Chapter One Thousand Six Hundred Eighty-Three
20th April 1965
Silesia
With Easter past everyone was just enjoying a few quiet days in the countryside before returning to their lives. The big family meals in the Richthofen house had grown into raucous affairs. Helene’s mother said that it was good to have them from time to time because the house tended to get extremely quiet if Ilse and Albrecht were back in the city. After nearly fifty years of marriage, Manfred and Käte understood where their interests lay and how they overlapped. There simply wasn’t a whole lot to talk about that they hadn’t discussed countless times before.
As Helene watched Marie and Tatiana playing a board game with Ina, it occurred to her that every time she saw Kat’s daughters, they reminded her of Kat herself when she had stepped off that railcar at the vegetable market in Berlin almost thirty years earlier.
There was also the reminder that her father was very different when he played the role of Opa to the various children who came to the estate. He had taken an interest in Marie this time, helping with her curiosity regarding the animals that she had only read about in books, seeing them for real. There was a rather large contrast between that and how Helene remembered her own childhood. She recalled that he had always been somewhat remote and a rather hard disciplinarian.
“How can he be so different?” Helene asked as she explained it to her mother.
“Because indulging grandchildren is the domain of a grandfather” Käte replied, “And as much as he is loath to admit it, I believe that he has learned from his mistakes.”
Of course, that was exactly what Helene would expect her mother to say. She had seen the great Manfred von Richthofen when he had been at the height of his personal power and commanded the attention of the entire world. His career had continued for decades afterwards, but he had never quite matched the achievements of those early days. Helene knew that saying that her father had made mistakes was about as far as her mother would be willing to go, with her anyway.
“What’s this girl Suse who I’ve been hearing about like?” Käte asked, changing the subject.
“She is Gerta’s little girl” Helene replied, “And I don’t think that her and Manny are an item. Not yet, anyway, if ever.”
“Gerta?” Käte asked, “As in Gerta von Wolvogle?”
“Yes” Helene replied, seeing the expression on her mother’s face change.
“It is just speculation, but many researchers think that some forms of insanity might have a genetic component” Käte said, “Just something to consider if the girl is Ritter von Wolvogle’s granddaughter.”
“You knew the Old Wolf didn’t you” Helene replied.
“All too well” Käte said, “Do you have any idea how destructive that man was when he got drunk?”
“Ask the Russians” Helene said darkly.
Käte nodded, “He broke the picture window on the landing between the first and second floor of…” She trailed off as she remembered that this house wasn’t the same one that she had lived in decades earlier even if it had been built on the same spot. For Käte, damaging her house in a drunken stupor was unforgivable. Even after more than two decades, she still hadn’t been able to square that with how her husband had torched the old house rather than have it become a trophy for the Soviets.
Wilhelm Station
When the end came, it was an anticlimax.
The SMS Sirius had arrived a few days earlier and it was to open a passage for the Albatros back into open water. Louis’ mail had arrived, and it had included a stack of magazines about various topics and dozens of letters. There was an article about Kiki in there and they seemed to have caught her when she was in one of her melancholy moods. Still, seeing her sitting there in a garden somewhere was a reminder of just how long he had been away from home. There were also plants growing there, even in wintertime.

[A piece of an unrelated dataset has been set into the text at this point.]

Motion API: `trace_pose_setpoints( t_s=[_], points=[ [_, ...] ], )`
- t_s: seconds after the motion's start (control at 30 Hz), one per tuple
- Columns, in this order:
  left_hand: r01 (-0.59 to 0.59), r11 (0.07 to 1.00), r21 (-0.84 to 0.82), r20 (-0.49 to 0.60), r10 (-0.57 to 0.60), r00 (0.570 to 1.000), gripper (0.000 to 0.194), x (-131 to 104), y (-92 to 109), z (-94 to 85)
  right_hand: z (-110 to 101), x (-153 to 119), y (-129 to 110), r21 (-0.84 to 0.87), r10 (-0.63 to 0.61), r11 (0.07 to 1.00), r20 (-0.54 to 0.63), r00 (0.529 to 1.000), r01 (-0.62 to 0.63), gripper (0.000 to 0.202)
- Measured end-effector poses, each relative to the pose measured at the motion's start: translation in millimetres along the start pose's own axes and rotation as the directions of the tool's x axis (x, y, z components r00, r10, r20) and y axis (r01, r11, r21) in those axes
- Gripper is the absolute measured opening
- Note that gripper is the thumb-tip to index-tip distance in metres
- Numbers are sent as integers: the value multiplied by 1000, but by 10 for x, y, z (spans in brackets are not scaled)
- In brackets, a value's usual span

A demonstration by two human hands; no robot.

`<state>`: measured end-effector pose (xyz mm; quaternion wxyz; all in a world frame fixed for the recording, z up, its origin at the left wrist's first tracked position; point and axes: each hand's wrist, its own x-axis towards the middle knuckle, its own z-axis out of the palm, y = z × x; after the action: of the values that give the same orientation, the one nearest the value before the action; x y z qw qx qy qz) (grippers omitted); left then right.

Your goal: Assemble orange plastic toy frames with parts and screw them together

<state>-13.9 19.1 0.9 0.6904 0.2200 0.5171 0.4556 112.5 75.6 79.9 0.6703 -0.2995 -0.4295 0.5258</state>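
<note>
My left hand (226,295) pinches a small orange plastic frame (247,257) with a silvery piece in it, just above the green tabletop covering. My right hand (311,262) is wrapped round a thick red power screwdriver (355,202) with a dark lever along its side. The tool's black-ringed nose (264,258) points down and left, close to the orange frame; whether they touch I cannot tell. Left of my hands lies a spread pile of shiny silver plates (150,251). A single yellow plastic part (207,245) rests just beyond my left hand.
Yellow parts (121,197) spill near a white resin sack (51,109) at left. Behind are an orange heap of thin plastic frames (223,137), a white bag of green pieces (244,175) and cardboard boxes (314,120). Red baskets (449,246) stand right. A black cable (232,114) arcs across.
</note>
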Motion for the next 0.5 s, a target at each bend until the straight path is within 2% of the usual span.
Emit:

He couldn’t remember the last time he had seen an actual plant growing in the ground.
Louis had not had time to think about how much time was left in Antarctica, or much else, because he had been babysitting a group of Geologists as they had worked their way down a mountain range that was poking out of glaciers in the interior. It had been a boring task, keeping Geologists from coming to grief in the cold and weather had proven to be a fulltime job. Then they had returned to Wilhelm Station and it had been mentioned that he was on the next ship back to the world. Unless he wanted to spend another winter at Wilhelm Station that is, they always needed volunteers…
Now as he got out of the Iltis with Hugo carrying his sea bag across the ice dock to the gangplank, Louis realized that he was not going to this place at all. His time in Antarctica had not been an epic tale of survival or exploration. He had come here to do a job. He had done it to the best of his abilities and now it was over. Was most adventure just boredom masked by nostalgia? Louis didn’t know.
The Obermaat in charge of the security detail gave them the evil eye as their papers were checked and approved. Minutes later, they were shown to their quarters aboard the Albatros.